While most unicorns were evil, other forms of magic… Well, I’d seen a mage heal a woman who would’ve died in childbirth. I’ve seen weather mages stop a massive tsunami off the coast of Verbi, a seaside town thirty miles east of the capital of Mongolia, where I was currently on a mission.

Brandt was given the mission of hunting unicorns. They gave me the mission of assassinating the assassin Hood.

Great idea, right?

Grandma said this was how I would cement my bid as heir since I’d refused baiting. That was the only reason I didn’t turn it down; I didn’t enjoy killing. It was a simple thing to take a life physically, but looking into someone or something’s eyes as it passed—it stole a portion of your soul. Not to mention each one felt like a scalpel taken to my innards because of my so-called Gift.

I had trained since birth to replace my grandma as matriarch of the tribe of Reds, the assassins who protected humans by destroying magic. That was my mission, to lead them after Grandma retires. But more than that, I wanted to make my family proud and bring them honor after my failure resulted in my grandfather’s death. And there was another thing… something that was changing inside me.

“Hood’s a ghost. You may as well give up now,” Brandt said.

“Lay off it, Brandt. She’s the best of us. If anyone can get that Sixth forsaken creature, it’s Curo.”

My cheeks grew slightly red at the mention of my nickname. “Thanks, Graham,” I said, my voice low.

Graham stepped up beside Brandt, his smile reaching his eyes. “Nothing but the best goes after the best,” he said with a wink.

Brandt rolled his eyes. “You know she isn’t the best, dude. She’s good, yeah. But Hilda can beat our butts any day of the week. Why doesn’t she go after Hood?”

Graham stared at Brandt as if he’d grown a second head. I checked my blades, making sure each one came out of their sheaths with gentle pressure. “Hilda is six months pregnant,” I said blithely.

“So?” Brandt scratched under his arm, squinting up at the sky.

I exchanged a glance with Graham. Graham shook his head, motioning the sign of idiot while Brandt’s eyes were elsewhere. I bit my tongue to hold in my grin.

“Pleasure, as always, Red, but we gotta go,” Brandt said as the sun eased into the horizon.

Graham raised a brow. “Tavern maid on your mind?”

Were Brandt’s cheeks red? “Shut up.”

“What’s her name?” I asked, a sly smile on my face.

Brandt narrowed his eyes. “Don’t, Curo .” He spat the name like a curse.

My grin grew innocent. “What? I wasn’t planning anything.”

His eyes narrowed into slits. “Last year you told Shiela my wife and two kids were languishing at home without me when you well know I have no wife.”

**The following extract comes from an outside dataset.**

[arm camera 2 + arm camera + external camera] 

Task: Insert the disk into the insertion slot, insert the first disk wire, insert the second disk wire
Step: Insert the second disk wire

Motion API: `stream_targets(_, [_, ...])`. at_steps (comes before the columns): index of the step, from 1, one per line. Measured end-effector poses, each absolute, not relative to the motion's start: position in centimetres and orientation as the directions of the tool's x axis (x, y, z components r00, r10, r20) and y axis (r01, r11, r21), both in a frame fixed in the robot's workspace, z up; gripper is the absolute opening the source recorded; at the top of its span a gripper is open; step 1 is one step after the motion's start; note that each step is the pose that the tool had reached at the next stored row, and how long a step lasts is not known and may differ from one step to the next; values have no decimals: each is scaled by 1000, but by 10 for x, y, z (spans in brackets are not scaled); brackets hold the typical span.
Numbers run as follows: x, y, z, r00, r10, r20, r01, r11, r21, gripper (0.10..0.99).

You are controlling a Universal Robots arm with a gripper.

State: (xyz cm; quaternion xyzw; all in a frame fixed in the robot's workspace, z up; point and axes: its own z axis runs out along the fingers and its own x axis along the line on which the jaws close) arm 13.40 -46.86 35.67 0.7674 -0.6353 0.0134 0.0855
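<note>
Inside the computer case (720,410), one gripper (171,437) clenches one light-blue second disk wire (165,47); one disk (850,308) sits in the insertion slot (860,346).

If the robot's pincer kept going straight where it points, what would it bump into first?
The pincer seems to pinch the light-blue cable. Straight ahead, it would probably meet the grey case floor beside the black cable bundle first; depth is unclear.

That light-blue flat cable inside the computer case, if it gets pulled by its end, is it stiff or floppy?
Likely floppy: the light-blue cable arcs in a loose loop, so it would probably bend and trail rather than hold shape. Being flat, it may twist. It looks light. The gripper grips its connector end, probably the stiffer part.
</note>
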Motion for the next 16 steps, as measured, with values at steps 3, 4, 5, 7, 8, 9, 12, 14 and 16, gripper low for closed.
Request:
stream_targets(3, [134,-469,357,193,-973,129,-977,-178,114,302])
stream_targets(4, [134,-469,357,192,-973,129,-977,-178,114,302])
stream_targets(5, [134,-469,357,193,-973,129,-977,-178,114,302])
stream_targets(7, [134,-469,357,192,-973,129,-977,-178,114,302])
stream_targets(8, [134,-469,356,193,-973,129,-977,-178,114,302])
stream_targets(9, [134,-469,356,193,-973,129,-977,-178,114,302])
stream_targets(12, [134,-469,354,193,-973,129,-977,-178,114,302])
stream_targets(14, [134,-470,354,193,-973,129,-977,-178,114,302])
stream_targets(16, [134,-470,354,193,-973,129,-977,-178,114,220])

I clapped a hand to my chest. “Oh, what will Bronny and Lassie do without their father? They miss him so, but the only one who truly knows what a scamp their father is, is his wife, Lila, who knows naught but the dreaded perfume of other women by which he comes home?—”

“Stop,” Brandt growled. Funny how much he sounded like the werewolves we hunted.

A slow grin crossed Graham’s face. “Is that why Sheila slapped you? Twice?”

A low chuckle came from my chest before I could stop it. “She slapped you? Oh, what I wouldn’t give to have seen that!”

Brandt gritted his teeth and stalked off, dust poofing with each step.

Graham shook his head again. He glanced up at me, then his eyes darted away. “How’s your sister?” he asked.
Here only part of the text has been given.